REPUBLIKA.CO.ID, JAKARTA -- Presiden Joko Widodo (Jokowi) meminta jajaran menteri ekonomi untuk mempercepat implementasi stimulus ekonomi bagi pelaku usaha yang terdampak Covid-19. Presiden menilai, stimulus ini sedang dinanti-nanti oleh para pelaku usaha, khususnya UMKM.
"Segera stimulus ekonomi bisa masuk ke usaha kecil, usaha mikro. Mereka nunggu semuanya. Jangan biarkan mereka mati dulu baru kita bantu. Ga ada artinya," ujar Presiden dalam video yang diunggah Sekretariat Presiden, Ahad (28/6).
Pernyataan ini sebenarnya disampaikan Presiden Jokowi dalam pembukaan sidang kabinet paripurna, Kamis (18/6) lalu. Hanya saat itu sidang berlangsung tertutup dan tidak bisa dilipun oleh media. Baru pada Ahad (28/6), video sambutan presiden diunggah oleh pihak istana.
Dalam sambutan sidang kabinet tersebut, presiden tampak kesal dengan jajaran menterinya yang belum bisa meningkatkan ritme kerja. Padahal menurutnya, di tengah pandemi Covid-19 ini diperlukan langkah yang lebih lebar dan ritme kerja yang meningkat.
Jokowi pun mewanti-wanti jangan sampai implementasi kebijakan pemerintah terlihat melempem dan seolah-olah tidak terjadi apa-apa. Stimulus, ujarnya, ini harus segera diimplementasikan agar tidak terjadi pemutusan hubungan kerja (PHK) secara besar-besaran.
"Usaha mikro, usaha kecil, usaha menengah, usaha gede, perbankan, semuanya yang berkaitan dengan ekonomi manufaktur, industri terutama yang pada karya, beri prioritas pada mereka supaya engga ada PHK. Jangan sudah PHK gedhe-gedhean. duit serupiah pun belum masuk ke stimulus ekonomi kita hanya gara-gara urusan peraturan, urusan peraturan," katanya,
Terkait realisasi stimulus ini, Menteri Keuangan Sri Mulyani sempat mengakui realisasi program stimulus untuk menangani dampak Covid-19 masih rendah. Pemberian insentif kepada UMKM, misalnya, baru terealisasi 0,06 persen dari target anggaran Rp 123,46 triliun. Penyebabnya, pemerintah masih harus menyelesaikan regulasi, data, ataupun infrastruktur TI.
Sementara, pembiayaan korporasi yang sudah ditetapkan sebesar Rp 53,57 triliun sama sekali belum terealisasi. Seperti diketahui, pemerintah menetapkan anggaran penanganan pandemi Covid-19 sebesar Rp 695,2 triliun. Nilai ini lebih tinggi dibandingkan besaran yang ditetapkan pada awal Juni sebesar Rp 677,2 triliun.
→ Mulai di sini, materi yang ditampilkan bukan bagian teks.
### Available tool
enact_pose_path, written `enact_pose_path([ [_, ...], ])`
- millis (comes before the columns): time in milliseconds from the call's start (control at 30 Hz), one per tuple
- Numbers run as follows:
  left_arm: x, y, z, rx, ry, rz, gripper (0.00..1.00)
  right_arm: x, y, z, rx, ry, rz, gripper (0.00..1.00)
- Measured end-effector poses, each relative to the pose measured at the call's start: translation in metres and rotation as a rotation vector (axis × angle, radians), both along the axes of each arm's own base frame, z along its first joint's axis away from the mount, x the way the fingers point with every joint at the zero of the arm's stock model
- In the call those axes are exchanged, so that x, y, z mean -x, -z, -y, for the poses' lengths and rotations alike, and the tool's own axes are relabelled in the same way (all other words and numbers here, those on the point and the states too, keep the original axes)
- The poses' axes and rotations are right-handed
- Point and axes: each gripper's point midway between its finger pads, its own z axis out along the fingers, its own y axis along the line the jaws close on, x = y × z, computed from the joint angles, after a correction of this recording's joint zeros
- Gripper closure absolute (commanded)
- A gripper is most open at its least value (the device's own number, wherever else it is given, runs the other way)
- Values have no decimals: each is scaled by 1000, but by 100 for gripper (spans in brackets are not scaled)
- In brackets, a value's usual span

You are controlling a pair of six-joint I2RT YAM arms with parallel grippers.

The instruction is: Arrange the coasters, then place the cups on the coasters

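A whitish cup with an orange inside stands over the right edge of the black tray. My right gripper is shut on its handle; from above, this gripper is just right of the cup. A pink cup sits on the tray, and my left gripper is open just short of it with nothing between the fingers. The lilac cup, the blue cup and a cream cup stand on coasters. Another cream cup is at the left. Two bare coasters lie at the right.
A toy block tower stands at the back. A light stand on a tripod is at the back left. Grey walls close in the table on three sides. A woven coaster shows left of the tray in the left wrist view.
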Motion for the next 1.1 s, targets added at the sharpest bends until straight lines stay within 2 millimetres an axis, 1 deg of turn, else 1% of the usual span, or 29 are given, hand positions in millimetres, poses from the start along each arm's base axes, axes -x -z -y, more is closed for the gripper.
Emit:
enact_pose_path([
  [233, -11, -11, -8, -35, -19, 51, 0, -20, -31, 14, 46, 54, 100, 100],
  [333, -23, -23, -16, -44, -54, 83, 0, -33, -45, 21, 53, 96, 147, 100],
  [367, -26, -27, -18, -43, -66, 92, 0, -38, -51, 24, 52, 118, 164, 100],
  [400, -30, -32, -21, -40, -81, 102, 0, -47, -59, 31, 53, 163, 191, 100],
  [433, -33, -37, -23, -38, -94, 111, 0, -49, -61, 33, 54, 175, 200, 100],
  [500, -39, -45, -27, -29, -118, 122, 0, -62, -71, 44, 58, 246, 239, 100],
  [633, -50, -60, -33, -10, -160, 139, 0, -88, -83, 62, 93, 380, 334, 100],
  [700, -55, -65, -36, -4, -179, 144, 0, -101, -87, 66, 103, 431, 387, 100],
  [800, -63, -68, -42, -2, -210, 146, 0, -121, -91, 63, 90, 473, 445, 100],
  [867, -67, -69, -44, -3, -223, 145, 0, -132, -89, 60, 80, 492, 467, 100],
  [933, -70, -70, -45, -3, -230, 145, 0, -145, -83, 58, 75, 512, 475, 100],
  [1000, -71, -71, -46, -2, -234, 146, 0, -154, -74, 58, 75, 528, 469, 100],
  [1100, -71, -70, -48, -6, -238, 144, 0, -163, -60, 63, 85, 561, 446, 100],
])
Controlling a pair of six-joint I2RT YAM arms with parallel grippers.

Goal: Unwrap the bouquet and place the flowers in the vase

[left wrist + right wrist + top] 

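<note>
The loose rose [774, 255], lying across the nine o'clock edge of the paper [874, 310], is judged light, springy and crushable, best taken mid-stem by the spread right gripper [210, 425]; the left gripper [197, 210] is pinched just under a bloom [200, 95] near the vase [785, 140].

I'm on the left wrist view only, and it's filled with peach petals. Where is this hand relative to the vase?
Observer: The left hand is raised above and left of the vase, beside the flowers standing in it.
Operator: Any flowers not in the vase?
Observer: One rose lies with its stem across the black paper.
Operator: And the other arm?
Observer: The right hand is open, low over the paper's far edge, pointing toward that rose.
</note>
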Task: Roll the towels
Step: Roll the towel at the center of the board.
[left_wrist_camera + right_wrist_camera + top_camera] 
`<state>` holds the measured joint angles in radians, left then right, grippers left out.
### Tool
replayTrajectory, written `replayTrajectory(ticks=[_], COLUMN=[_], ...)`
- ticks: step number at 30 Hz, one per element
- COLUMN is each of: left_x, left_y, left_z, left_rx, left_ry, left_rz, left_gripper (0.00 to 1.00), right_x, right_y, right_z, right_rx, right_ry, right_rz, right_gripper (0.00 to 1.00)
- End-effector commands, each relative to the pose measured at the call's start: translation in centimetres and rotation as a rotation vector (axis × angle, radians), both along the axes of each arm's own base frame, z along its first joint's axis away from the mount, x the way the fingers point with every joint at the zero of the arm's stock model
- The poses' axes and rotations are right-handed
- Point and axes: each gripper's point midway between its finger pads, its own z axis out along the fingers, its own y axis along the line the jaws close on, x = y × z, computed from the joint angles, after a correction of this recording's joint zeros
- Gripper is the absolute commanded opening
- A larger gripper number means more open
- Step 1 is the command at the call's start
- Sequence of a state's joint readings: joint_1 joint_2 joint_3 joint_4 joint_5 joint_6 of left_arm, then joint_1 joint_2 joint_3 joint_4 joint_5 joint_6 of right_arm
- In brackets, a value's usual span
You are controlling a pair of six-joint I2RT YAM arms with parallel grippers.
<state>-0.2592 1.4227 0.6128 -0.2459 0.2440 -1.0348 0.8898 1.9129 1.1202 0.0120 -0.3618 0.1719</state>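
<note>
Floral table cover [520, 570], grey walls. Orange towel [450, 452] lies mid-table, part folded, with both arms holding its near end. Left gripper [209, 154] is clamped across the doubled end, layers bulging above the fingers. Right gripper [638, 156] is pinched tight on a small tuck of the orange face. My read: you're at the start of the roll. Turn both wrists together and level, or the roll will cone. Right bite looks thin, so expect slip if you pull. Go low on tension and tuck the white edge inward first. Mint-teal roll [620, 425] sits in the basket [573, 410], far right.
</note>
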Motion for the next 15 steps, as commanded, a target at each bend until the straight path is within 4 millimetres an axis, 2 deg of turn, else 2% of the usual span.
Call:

Merespons berbagai kendala ini, presiden mengaku siap menerbitkan Peraturan Pemerintah Pengganti Undang-Undang (Perppu) baru bila memang dibutuhkan. Perppu yang dimaksud presiden bertujuan untuk mempercepat penanganan Covid-19 dan mengantisipasi dampak ekonomi dan sosial yang terjadi. Menurutnya, dalam kondisi saat ini perlu kebijakan 'extraordinary' atau di luar kebiasaan.